ビットコイン 11月の動きと今後の展望
みなさん、こんにちは。今回はビットコインの11月の動きについて、最近の市場状況をわかりやすく解説していきます。
11月は本当に「最も強い月」なのか?
これまで11月はビットコインにとって「最も強い月」と言われてきましたが、今年はその評価に疑問が出ています。過去7日間でビットコインは約10%も下落し、一時は9万ドルを割り込む場面もありました。
仮想通貨利回りサービスを提供するテッセラクトのジェームス・ハリス氏は、「歴史的な平均では11月は強い月とされていますが、その数字は実際には歪められている部分がある」と指摘しています。つまり、過去のデータだけで判断するのは難しいということですね。
実際、今年の11月は月初から15.37%の下落となっており、2019年以来の大きなマイナスになる可能性が高いです。ちなみに2019年の11月も17.27%の下落でした。
ただし、ビットコインは24時間で1%ほど反発し、9万3290ドルまで戻しています。市場はまだまだ動きが激しい状況です。
市場環境の特殊さと影響
ハリス氏は、今年の市場環境は過去と同じ条件ではないと強調しています。特にアメリカの政府機関の閉鎖が6週間続いたことで、経済データの発表が遅れ、投資家は情報が一気に出てきた後にインフレや金利の見通しを急いで見直さざるを得なかったそうです。
また、CMEのFedウォッチツールによると、12月に米連邦準備制度理事会(FRB)が利下げを行う可能性は41%まで下がっており、市場の期待も変化しています。
年末までに最高値更新は「可能だが期待は控えめ」
ハリス氏は、ビットコインが年末までに過去最高値を更新する可能性は「ゼロではない」としつつも、それを予測しているわけではないと慎重な姿勢を示しています。10月初旬には12万5100ドルの最高値を記録していたため、11月にさらなる上昇が期待されていましたが、現状は厳しいようです。

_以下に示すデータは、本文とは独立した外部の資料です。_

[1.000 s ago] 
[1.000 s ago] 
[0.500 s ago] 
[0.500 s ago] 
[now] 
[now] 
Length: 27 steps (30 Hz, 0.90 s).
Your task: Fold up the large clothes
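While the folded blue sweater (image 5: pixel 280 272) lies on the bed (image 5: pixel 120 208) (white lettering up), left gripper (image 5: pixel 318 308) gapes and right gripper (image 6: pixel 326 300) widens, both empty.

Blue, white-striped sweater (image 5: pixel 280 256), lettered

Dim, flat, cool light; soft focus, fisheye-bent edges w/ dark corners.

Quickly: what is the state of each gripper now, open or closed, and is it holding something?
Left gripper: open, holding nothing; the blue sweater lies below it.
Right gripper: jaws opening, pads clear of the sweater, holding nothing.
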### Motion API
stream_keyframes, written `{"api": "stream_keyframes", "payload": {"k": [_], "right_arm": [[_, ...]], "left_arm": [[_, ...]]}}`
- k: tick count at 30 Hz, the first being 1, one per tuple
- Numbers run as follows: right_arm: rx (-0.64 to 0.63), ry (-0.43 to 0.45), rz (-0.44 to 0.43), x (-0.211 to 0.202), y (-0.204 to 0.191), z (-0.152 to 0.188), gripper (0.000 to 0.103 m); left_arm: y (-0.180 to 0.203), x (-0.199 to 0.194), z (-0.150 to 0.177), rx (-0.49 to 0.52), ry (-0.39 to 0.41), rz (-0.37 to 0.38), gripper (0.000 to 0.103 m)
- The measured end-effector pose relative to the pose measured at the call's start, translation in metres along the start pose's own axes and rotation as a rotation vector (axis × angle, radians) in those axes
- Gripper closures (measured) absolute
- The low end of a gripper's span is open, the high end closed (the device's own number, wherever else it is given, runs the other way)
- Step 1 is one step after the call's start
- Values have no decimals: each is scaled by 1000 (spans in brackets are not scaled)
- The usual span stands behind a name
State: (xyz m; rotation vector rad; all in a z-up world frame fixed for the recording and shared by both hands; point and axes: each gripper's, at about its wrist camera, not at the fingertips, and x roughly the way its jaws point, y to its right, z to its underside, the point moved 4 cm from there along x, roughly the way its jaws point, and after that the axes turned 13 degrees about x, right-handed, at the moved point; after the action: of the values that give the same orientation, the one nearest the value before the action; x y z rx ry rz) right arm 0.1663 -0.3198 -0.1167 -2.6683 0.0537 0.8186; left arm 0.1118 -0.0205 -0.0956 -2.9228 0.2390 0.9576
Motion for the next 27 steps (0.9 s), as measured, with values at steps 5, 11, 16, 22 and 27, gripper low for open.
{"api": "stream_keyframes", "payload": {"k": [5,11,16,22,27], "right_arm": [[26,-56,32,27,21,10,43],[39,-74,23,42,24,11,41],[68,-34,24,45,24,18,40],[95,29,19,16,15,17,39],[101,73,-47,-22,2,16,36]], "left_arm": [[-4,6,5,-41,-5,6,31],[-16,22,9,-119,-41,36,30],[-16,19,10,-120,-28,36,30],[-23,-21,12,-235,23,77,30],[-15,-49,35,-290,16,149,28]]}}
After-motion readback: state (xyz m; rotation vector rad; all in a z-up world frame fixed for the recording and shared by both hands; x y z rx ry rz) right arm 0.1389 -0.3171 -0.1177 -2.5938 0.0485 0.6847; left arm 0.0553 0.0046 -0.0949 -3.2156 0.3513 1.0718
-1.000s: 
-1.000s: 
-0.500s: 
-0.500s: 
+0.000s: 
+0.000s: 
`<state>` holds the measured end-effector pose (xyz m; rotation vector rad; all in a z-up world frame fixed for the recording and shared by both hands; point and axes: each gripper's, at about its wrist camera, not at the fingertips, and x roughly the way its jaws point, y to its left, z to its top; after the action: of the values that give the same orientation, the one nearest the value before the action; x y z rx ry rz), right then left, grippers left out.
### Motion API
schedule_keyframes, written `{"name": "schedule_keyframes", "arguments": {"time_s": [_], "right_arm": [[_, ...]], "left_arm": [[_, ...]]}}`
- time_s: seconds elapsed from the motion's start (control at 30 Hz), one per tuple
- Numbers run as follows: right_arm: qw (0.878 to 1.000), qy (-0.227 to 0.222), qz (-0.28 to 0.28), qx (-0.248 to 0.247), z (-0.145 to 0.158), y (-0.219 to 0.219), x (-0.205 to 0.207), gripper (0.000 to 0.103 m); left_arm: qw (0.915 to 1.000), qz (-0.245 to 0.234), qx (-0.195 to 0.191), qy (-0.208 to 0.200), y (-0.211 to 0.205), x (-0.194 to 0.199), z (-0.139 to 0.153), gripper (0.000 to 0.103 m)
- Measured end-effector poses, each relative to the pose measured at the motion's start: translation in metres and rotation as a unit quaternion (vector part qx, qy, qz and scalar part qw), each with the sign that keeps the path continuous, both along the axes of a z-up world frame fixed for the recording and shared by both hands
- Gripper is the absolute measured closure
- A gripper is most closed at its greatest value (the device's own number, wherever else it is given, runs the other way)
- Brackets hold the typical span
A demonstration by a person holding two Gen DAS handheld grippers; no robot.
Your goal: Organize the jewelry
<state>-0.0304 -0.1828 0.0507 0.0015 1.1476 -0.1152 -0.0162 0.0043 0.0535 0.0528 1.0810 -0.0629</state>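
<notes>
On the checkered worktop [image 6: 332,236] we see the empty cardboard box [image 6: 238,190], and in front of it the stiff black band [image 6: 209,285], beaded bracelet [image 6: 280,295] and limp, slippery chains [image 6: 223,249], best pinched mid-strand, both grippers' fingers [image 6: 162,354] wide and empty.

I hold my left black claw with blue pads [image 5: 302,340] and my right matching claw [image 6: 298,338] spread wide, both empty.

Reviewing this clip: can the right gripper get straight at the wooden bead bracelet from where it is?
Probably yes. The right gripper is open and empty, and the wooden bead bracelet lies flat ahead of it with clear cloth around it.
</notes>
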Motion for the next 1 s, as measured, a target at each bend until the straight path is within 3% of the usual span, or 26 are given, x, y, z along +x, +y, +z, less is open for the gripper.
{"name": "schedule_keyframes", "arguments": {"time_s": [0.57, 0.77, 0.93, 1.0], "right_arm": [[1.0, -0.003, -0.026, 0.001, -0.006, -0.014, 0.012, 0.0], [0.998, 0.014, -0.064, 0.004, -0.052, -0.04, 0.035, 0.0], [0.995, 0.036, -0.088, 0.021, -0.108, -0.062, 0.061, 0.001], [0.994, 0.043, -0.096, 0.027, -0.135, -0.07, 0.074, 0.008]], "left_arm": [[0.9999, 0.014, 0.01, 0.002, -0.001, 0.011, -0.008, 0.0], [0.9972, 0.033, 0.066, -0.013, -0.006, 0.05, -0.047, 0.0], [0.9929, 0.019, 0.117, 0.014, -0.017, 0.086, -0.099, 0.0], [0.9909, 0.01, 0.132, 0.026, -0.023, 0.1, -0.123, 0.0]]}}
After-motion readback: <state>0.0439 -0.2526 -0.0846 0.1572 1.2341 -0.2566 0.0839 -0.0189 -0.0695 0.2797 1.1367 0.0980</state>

ちなみに、11月の平均リターンは2013年以降で41.35%ですが、これは2013年の異常な449%の上昇が大きく影響しているため、参考程度に考えたほうが良さそうです。
ビットコインに安定化の兆しも
一方で、ビットフィネックスのアナリストはビットコインの下落がそろそろ終盤に近づいている可能性を示唆しています。過去のサイクルを見ると、持続的な底は短期保有者が損失を覚悟して売却した後に形成されることが多いとのこと。
売り圧力は徐々に弱まっており、今回の調整はかなり急激だったものの、安定化の初期兆候が見られるとも述べています。
また、仮想通貨決済企業B2BINPAYのアナリストも、回復は急速に進む可能性があるとし、重要な抵抗ラインは9万7000ドルから10万ドルの間だと指摘しています。ここを超えられなければ、投資家の心理はまだ慎重なままかもしれません。
全体として、11月のビットコインは例年の強さを見せていないものの、市場の特殊な状況や調整の段階を考えると、今後の動きには注目が必要そうです。引き続きウォッチしていきたいですね!